Diabetes is more common and more severe among African Americans. Patients with diabetes can manage their blood sugar through changes in their diet and exercise habits, but these changes can be difficult to maintain long-term. To determine if behavioral interventions can improve diabetes self-care, researchers randomly assigned 118 African American patients at a Veterans Affairs hospital to one of three groups: usual care; a peer mentoring group; and a financial incentives group. The usual care patients had no interventions. The peer mentoring group received at least one phone call a week from a peer who was trained to use motivational interview techniques and their own personal experiences to help the patient modify behaviors and work towards glucose-control goals. The financial incentives group was offered $100 at six months if they decreased their blood glucose level by one percentage point and $200 at six months if they decreased it by two percentage points. After six months, the patients in the peer mentoring group decreased their blood glucose levels by one percentage point compared to those in the usual care group. Patients in the financial incentives group had a statistically insignificant decrease in blood glucose levels. According to the researchers, talking to peers who have successfully managed their disease shows promise in helping patients improve glucose control.

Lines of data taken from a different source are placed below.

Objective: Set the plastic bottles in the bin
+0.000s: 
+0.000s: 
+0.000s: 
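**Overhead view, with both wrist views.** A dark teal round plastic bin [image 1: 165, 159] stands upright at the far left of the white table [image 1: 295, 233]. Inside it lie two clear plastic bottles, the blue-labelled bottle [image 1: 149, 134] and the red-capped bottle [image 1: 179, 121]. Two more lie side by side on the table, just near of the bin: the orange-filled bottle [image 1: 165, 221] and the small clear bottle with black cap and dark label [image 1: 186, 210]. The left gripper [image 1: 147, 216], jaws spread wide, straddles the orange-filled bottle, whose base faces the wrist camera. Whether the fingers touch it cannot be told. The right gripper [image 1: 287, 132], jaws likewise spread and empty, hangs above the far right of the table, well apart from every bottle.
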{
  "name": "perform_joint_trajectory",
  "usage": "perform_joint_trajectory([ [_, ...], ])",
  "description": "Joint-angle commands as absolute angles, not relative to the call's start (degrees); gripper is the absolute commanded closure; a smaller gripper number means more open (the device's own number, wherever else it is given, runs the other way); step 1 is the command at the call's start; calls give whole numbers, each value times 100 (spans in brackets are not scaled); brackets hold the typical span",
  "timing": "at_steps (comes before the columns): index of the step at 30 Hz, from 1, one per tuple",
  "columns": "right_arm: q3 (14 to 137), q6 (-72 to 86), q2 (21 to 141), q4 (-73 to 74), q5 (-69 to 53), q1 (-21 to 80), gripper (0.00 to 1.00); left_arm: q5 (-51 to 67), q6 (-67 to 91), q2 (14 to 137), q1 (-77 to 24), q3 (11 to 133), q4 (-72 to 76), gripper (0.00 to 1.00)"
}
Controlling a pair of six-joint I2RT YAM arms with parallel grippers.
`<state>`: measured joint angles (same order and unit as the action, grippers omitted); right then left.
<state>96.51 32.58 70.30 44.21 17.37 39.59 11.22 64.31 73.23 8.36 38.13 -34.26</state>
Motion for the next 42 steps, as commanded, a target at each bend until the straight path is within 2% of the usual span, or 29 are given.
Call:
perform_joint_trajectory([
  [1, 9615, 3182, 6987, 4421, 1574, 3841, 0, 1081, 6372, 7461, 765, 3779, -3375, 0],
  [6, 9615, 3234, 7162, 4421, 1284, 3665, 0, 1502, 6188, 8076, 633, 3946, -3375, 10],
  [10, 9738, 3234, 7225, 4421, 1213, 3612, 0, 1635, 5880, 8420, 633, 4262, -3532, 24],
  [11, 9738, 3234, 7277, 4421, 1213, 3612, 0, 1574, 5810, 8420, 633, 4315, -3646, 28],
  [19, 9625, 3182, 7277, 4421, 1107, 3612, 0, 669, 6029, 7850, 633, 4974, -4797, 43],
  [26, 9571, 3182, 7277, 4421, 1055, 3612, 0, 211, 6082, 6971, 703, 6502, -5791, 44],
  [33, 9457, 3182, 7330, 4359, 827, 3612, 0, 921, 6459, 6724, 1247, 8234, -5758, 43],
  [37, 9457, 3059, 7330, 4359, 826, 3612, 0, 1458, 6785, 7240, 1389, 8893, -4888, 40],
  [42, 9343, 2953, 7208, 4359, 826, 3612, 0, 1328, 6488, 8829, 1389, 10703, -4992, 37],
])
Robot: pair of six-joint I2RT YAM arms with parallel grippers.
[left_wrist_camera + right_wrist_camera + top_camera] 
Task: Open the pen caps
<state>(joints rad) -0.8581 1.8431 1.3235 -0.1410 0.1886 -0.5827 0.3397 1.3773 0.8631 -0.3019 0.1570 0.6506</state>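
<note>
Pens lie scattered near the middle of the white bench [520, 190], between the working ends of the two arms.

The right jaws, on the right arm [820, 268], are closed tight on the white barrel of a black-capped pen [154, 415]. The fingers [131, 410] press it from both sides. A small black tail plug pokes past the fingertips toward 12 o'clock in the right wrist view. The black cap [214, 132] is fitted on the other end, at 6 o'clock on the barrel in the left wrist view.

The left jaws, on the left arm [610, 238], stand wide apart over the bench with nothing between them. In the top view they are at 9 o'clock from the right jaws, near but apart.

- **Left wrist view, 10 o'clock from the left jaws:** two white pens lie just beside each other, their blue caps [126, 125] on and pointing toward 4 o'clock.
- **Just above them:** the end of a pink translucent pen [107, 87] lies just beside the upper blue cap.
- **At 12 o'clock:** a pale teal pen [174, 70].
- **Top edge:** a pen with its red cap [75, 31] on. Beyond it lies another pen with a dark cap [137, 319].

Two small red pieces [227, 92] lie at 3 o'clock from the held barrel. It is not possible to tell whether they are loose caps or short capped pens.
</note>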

Approximately 10 to 15 percent of the adult population worldwide has chronic kidney disease, or CKD. People with early-stage CKD have a significantly higher risk for cardiovascular disease, and at end-stage disease, cardiovascular risk increases 30- to 50-fold. Antiplatelet agents are commonly used to prevent cardiovascular events. However, the bleeding risk of antiplatelet agents may be greater among persons with CKD because of impaired hemostasis. Researchers reviewed published randomized trials to summarize the effects of antiplatelet treatment on cardiovascular events, mortality, and bleeding in persons with CKD. The researchers found the evidence on the use of antiplatelets in patients with CKD is low quality. For CKD patients with acute coronary syndromes or those undergoing percutaneous coronary revascularization, antiplatelet agents have little or no effect on myocardial infarction, death, or coronary revascularization, but increase major and minor bleeding. The research also showed that use of antiplatelet agents in persons with CKD who have or are at risk for cardiovascular disease reduces fatal or nonfatal myocardial infarction by approximately 33 percent. However, with a lack of evidence surrounding effects on stroke and mortality, the researchers conclude that the bleeding risks of antiplatelet therapy may outweigh the benefits for patients with CKD.